Fisher: You are ready for retirement, but is your portfolio?
Submitted to The Union
For the past year or so, I have had many introductory meetings with potential clients, who come to me because they are ready to retire and feel that now is the time to have someone review their overall financial situation.
Fortunately, from a saving stand point, most have saved enough for what they believe they will need to fund their retirement. However, during these initial meetings I have uncovered three areas that have the prospects, taking a second look at their retirement picture.
They are as follows, realistic income needs, portfolio construction, and insurance needs. To illustrate, I will use the couple of John and Jane. During our initial meeting, they stated that they wanted to retire in five years when John would turn 66, his full retirement age for Social Security. As I reviewed our Confidential Financial Questionnaire, I noticed that they entered $60,000 for annual income needs. I then compared that to the tax return they provided and found that they had earned more than twice that much last year. I then asked them how they came up with the $60k figure. They stated that once they added up their non-discretionary expenses, mortgage, food, utilities, etc. it seemed like a reasonable number, because their home would be paid off, and they could now spend the amount they were putting away every month. I then went on to state that from my experience, I felt that they were underestimating their income needs, because of the lifestyle they have become accustomed to over the last decade.

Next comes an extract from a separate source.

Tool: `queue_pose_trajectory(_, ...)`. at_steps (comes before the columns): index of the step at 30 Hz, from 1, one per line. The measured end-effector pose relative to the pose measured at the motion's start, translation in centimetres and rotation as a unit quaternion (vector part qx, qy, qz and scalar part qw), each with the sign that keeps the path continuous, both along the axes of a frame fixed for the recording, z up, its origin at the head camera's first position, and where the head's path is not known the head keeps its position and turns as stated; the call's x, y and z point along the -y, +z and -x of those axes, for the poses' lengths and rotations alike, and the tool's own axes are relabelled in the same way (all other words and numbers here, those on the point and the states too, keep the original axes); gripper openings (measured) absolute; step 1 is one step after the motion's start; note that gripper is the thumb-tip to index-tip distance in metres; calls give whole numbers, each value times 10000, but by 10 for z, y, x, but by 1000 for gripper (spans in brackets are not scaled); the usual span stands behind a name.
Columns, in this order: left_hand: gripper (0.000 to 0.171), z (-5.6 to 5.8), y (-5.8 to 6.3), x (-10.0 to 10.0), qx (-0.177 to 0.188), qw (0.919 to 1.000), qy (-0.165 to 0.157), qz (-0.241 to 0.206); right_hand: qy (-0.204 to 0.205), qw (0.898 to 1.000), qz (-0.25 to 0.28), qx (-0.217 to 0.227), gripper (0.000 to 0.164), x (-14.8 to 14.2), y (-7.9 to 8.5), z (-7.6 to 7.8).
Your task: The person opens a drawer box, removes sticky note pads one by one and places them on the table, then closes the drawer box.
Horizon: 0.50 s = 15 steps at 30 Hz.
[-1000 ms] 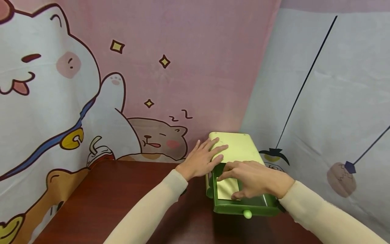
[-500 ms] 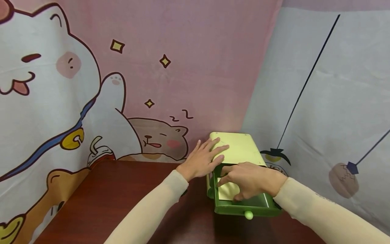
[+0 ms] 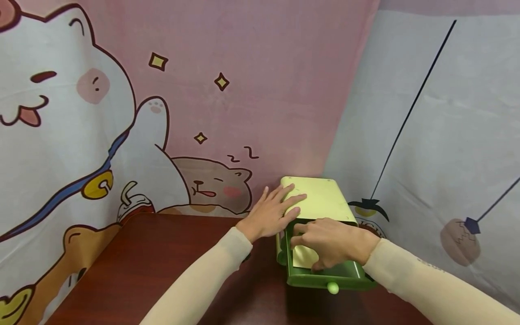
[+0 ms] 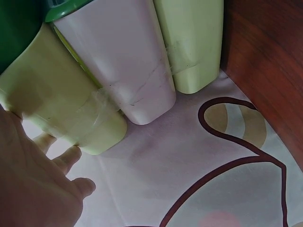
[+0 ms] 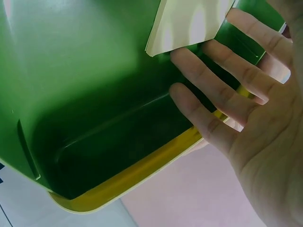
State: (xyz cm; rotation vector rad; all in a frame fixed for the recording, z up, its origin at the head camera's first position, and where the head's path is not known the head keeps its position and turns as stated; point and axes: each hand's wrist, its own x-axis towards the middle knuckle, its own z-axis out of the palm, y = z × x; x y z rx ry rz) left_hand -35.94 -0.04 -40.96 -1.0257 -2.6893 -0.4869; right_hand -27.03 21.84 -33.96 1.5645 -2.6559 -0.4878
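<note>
A small drawer unit with a pale yellow top point(image 3: 313, 203) stands towards the right; its green drawer point(image 3: 298, 280) is pulled out, round light-green knob point(image 3: 333, 288) in front. My left hand point(image 3: 270, 215) lies on the left edge of that top, fingers spread. Inside the drawer, my right hand point(image 3: 333, 239) reaches down over a pale yellow, flat rectangular pad point(image 3: 305, 258), with the thumb at its near edge. Up close in the right wrist view, fingertips point(image 5: 180, 53) meet the far edge of the pad point(image 5: 189, 26). My palm hides part of it in the head view.
The dark red-brown table point(image 3: 170, 266) extends to the left. A cartoon-printed curtain point(image 3: 260, 67) hangs right behind it. In the left wrist view, the unit's rounded sides are yellow and pinkish point(image 4: 123, 61), with clear tape point(image 4: 102, 104) across them.
My right hand has shifted slightly and its fingers now cover more of the pad. My left hand has stayed on the top. The drawer remains pulled out.
</note>
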Motion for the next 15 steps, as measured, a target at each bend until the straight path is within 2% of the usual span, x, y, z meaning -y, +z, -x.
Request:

After a brief discussion, explaining my rationale, they agreed that $80k was a more reasonable target, especially if included Long Term Care Insurance premiums to the future budget. I next went to review their retirement portfolio, and without really going into great detail, I could tell that they had, what I like to call a classic “accumulation” portfolio. Meaning that it had mostly growth stock mutual funds, or stocks, and little in bonds, real estate, or international. Upon a later in-depth look, my instincts were correct, their portfolio was a high risk, high reward portfolio. At our next meeting, I asked them if they knew the amount of risk they were taking in order to achieve their past returns. They did not, but did realize that once they stop working their tolerance for risk will go way down.
I explained to them that a retirement portfolio is a distribution portfolio and not an accumulation portfolio, and income and lower volatility are the keys. In their case this involved a major overhaul to their current portfolio. I explained that in a low interest rate environment, it is difficult to produce the income and growth that is needed to fund a retirement, without potentially dipping into principal, from time to time. I then explained that harvesting capital gains when available, and carrying higher cash balances, are strategies we use for our retired clients.
Lastly, I let them know that we would focus a portion of their assets on income (dividend and interest) producing investments as diversifying away from an equity heavy portfolio can help to lower risk. In cases like these I have found the prospects to appreciate the information, and leave with a better understanding about their retirement picture, and the possibilities it may bring.
This article is being provided for informational purposes and should not be considered a recommendation. Investment decisions should be based on an individual’s goals, time horizon and tolerance for risk. Please see a financial professional before taking any action.
Diversification cannot ensure a profit or prevent a loss. Equity and fixed income investment prices are volatile and when sold they may be worth more or less than purchased value. Fixed income investments also have credit, default and interest rate risk. Dividends from equities are not guaranteed and may be modified or canceled at any time. Past performance cannot guarantee future results.